Usually, our raw input data (such as an audio stream or image) is very high dimensional. This means that we have many thousands or even millions of input values. Devising a function by hand that can deal with such complexity is very hard and this led researchers for several decades to focus on something called feature engineering. The idea was to handcraft, i.e. design by hand, or engineer, some features. These features are things that can be extracted from your raw data that somehow summarise or simplify your high dimensional input.

Edge Detection

For example, let’s say that you want to recognise an object in an image. You might decide that the outline of the object is a good feature to use. So, now you need a way to extract the boundary of objects from images. This task is called edge detection.

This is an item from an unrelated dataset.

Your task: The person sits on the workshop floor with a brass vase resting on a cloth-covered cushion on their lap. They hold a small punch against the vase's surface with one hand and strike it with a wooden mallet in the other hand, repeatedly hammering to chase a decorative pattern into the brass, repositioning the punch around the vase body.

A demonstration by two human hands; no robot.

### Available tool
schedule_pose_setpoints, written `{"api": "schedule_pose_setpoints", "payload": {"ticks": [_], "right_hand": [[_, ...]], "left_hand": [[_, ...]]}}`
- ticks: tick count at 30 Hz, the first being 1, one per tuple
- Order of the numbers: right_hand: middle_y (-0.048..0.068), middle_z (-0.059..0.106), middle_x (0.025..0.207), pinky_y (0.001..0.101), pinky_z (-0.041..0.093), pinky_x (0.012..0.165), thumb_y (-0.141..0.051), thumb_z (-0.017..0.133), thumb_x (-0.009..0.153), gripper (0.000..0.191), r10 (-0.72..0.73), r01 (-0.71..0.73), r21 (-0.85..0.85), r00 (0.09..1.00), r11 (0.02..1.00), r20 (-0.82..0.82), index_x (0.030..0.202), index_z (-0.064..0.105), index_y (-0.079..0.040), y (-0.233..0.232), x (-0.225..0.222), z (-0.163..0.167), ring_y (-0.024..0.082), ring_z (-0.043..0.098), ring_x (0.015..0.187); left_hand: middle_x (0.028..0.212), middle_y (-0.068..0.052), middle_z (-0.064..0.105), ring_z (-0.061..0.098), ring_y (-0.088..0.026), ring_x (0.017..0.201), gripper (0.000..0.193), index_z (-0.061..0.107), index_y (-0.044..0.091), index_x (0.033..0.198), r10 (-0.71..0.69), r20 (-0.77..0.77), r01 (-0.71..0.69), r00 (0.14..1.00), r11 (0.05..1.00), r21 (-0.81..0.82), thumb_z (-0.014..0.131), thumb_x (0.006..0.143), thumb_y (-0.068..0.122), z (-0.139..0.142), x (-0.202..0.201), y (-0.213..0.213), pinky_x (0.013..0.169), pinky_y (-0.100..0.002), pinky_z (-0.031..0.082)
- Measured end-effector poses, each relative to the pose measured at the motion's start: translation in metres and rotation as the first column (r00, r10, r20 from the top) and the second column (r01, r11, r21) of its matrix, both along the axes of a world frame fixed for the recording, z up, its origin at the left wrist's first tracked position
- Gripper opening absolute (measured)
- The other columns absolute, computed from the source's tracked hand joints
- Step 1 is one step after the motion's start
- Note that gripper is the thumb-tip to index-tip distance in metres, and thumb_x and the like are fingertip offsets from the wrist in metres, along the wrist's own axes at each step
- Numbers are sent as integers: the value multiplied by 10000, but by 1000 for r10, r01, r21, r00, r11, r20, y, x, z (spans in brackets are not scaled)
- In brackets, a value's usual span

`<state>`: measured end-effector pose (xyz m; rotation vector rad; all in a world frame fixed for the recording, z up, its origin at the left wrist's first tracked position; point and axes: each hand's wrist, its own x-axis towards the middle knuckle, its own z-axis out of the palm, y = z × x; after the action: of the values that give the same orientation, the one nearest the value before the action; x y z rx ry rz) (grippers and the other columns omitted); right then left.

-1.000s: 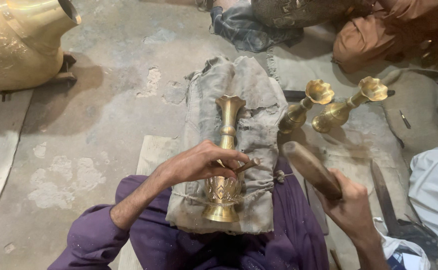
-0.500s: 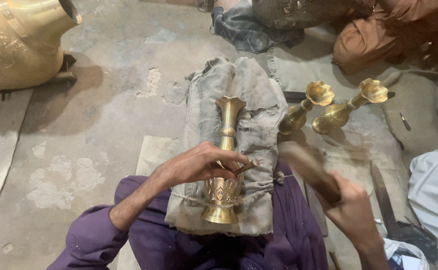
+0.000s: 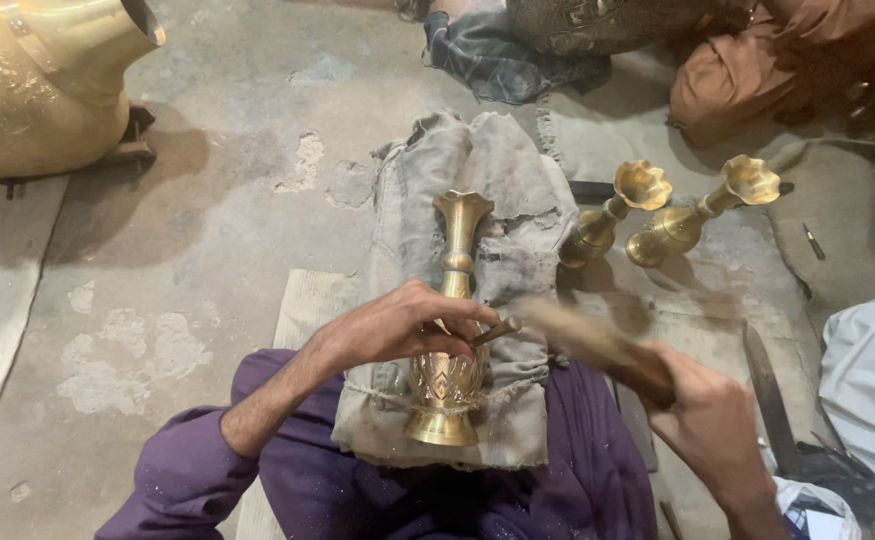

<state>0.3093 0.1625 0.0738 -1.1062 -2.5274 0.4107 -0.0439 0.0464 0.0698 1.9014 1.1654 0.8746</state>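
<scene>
Grey cloth pad [image 3: 498, 190] bears a brass vase [image 3: 453, 330]; left hand [image 3: 398, 325] pinches a punch [image 3: 496, 331], right hand [image 3: 713, 425] grips a mallet [image 3: 598, 345].

Your left hand [image 3: 398, 325] rests on a vase [image 3: 450, 330] lying on a padded bundle [image 3: 498, 170] across your lap, with your right hand [image 3: 713, 425] off to its right holding a mallet [image 3: 598, 345]. Beyond the mallet, right of the bundle, two more vases [image 3: 658, 220] lie side by side on the floor [image 3: 238, 200]. A large pot [image 3: 38, 80] sits far left.
</scene>
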Motion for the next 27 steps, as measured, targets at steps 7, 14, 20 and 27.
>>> {"api": "schedule_pose_setpoints", "payload": {"ticks": [7,14,20,27], "right_hand": [[141,761,868,410,572,656,-132,798,716,436,-10,8,40,998,999,54,1140,706,-99,3,1,-5,284,733,744],[163,760,879,410,586,695,-95,797,652,562,-1,0,12,991,1000,131,1206,702,-89,4,2,-5,287,747,745],[97,742,809,367,582,627,-176,841,806,441,-153,134,-329,988,935,-33,1222,709,-114,2,1,-7,236,719,686],[101,750,902,377,579,669,-166,828,718,535,-23,23,-17,1000,1000,-17,1224,660,-127,8,5,-9,241,754,752]], "left_hand": [[1021,-41,814,795,-187,969,512,602,146,1397,2,-18,-2,1000,1000,1,707,898,104,-4,1,1,830,-363,656],[996,-39,816,800,-182,945,524,607,153,1395,8,-5,-8,1000,1000,-21,731,888,112,-4,1,1,828,-361,659],[999,-34,812,797,-179,948,517,608,159,1400,-2,-5,2,1000,1000,-3,718,897,112,-6,1,2,826,-365,661],[981,-46,817,799,-184,933,511,618,157,1382,6,-12,-7,1000,1000,-5,735,887,121,-4,1,2,817,-366,655]]}}
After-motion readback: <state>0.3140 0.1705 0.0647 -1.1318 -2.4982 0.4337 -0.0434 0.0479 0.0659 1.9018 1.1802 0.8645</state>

Perhaps you define an edge as a location where the colour changes rapidly (i.e. as you cross the boundary from object to background, you expect a sharp change in colour). But now you start to run into problems. What threshold should you use to define when a change in colour is caused by an edge? Will that threshold always work? What about when an object is in front of a background that is the same colour as the object, so there is no obvious edge? What about objects with internal texture that will cause lots of edges to be detected within the object?

You can probably think of lots more problems. And, who’s to say object boundaries are a good feature to use anyway?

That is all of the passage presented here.